Deep Walls creates a complex temporal relationship between movie loops. Each small shadow-film has the precise duration of its recording: from a few seconds to several hours. The temporal relationship between the sixteen frames becomes complex—in a manner similar to Brian Eno’s tape loop experiments—looping individual recordings of different durations to create a composition that doesn’t repeat for days.

Deep Walls is inspired by the surrealist films of Jan Svankmajer and the Quay Brothers, and the sculpture of Joseph Cornell. In their films and sculptures, small bodies and obsessive collections of objects into cabinets and drawers represent psychological and spiritual states. The rational process of organization brings out an unconscious irrationality.
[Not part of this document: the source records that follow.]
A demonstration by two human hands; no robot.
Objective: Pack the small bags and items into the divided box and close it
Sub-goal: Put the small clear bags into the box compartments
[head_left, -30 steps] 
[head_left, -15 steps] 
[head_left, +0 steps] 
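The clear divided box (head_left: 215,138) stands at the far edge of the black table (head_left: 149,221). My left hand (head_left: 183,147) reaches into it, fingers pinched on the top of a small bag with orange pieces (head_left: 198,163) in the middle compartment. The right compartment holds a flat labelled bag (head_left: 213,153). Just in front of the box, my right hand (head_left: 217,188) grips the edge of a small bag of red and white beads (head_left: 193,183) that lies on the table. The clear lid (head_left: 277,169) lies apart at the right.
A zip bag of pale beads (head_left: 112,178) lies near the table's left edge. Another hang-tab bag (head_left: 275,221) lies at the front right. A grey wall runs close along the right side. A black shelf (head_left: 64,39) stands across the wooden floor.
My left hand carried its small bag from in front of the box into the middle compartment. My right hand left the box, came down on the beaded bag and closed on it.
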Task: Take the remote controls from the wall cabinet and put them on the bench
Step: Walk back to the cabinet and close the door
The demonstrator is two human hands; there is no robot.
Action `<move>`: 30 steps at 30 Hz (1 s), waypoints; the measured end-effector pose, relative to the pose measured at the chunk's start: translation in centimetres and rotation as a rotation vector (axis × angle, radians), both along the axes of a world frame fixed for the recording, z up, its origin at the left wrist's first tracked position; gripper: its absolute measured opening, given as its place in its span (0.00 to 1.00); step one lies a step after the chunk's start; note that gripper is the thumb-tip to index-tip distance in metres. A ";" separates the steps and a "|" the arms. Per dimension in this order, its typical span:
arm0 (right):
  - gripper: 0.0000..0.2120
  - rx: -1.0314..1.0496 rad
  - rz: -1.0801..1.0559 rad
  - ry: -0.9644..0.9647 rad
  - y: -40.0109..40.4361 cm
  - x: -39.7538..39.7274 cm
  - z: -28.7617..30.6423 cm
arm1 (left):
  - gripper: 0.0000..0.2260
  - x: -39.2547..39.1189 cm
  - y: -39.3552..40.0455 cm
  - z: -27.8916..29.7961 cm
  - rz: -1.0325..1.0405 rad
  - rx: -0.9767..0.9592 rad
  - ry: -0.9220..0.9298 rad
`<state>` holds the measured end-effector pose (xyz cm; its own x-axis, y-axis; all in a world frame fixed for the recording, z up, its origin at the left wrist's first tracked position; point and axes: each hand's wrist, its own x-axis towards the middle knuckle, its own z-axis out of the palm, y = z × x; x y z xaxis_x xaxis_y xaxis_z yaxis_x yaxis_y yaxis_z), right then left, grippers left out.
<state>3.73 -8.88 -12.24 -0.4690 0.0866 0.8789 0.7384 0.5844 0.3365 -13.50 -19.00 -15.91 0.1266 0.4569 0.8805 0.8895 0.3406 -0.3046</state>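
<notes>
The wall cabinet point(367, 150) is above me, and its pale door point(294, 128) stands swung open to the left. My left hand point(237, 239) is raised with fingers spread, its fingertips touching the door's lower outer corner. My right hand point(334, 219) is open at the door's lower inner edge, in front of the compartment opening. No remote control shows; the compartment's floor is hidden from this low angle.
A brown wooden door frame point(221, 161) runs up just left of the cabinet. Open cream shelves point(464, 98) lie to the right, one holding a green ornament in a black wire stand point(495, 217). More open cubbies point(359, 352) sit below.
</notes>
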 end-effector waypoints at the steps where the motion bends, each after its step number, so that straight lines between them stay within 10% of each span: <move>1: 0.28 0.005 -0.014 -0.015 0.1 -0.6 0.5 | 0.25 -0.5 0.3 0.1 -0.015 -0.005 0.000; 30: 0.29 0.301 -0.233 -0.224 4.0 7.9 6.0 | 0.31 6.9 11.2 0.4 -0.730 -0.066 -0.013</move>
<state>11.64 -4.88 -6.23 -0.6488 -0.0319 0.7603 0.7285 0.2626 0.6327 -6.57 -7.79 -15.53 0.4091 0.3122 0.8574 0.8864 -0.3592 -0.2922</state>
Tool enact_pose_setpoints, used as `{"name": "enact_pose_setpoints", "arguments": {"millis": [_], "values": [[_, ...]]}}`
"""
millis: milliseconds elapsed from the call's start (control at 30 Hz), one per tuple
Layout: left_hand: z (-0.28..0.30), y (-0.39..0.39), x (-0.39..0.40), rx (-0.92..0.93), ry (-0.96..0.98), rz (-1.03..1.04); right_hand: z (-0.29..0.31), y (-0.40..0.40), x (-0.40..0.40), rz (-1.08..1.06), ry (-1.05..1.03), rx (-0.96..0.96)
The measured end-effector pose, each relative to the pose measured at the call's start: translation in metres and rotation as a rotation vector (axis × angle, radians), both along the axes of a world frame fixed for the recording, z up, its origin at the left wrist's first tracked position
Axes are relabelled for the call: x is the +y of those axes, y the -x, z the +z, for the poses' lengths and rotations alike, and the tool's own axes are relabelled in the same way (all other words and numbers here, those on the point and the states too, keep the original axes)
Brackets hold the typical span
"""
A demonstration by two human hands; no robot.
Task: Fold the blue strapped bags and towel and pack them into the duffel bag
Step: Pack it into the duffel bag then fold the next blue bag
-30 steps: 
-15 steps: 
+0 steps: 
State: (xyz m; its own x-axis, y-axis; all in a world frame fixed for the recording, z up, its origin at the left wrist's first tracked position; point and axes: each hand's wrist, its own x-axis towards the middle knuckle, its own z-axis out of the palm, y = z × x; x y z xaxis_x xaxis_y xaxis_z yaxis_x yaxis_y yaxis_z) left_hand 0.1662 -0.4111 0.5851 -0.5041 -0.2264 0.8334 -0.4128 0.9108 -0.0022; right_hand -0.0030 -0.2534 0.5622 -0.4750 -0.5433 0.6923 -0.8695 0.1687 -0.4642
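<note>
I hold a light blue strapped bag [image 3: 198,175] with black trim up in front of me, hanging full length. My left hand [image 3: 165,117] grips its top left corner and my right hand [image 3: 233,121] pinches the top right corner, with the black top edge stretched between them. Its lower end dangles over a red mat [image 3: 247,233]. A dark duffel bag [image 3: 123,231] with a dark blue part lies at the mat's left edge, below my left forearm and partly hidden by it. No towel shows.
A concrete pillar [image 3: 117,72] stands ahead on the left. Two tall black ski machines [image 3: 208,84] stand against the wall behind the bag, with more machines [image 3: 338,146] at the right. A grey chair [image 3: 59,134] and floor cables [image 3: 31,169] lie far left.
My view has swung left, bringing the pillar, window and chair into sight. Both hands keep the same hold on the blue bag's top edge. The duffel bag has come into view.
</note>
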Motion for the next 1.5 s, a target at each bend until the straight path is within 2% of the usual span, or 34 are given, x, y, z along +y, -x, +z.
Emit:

Deep Walls’ name is inspired by a design pattern from architect Christopher Alexander’s Pattern Language. He recommends building the walls of homes thick, so that the inhabitants themselves can carve out cabinets, drawers, and windows to personalize their homes. In the spirit of Alexander, this work gradually remembers the contents of its environment upon its surface.



Shadow
Shadow flips the relationship between audience and screen, making the audience active and the screen receptive. At first it just a normal shadow projected onto a screen when viewers move in front of the projector, and it cast the viewer’s shadow on the screen. After viewers move out of the projected beam’s path, however the movements of their shadows are repeated over and over and gradually fading away and returning to the no projection on the screen. In this way, viewers experience their shadows separated from their physical bodies, with a life of their own.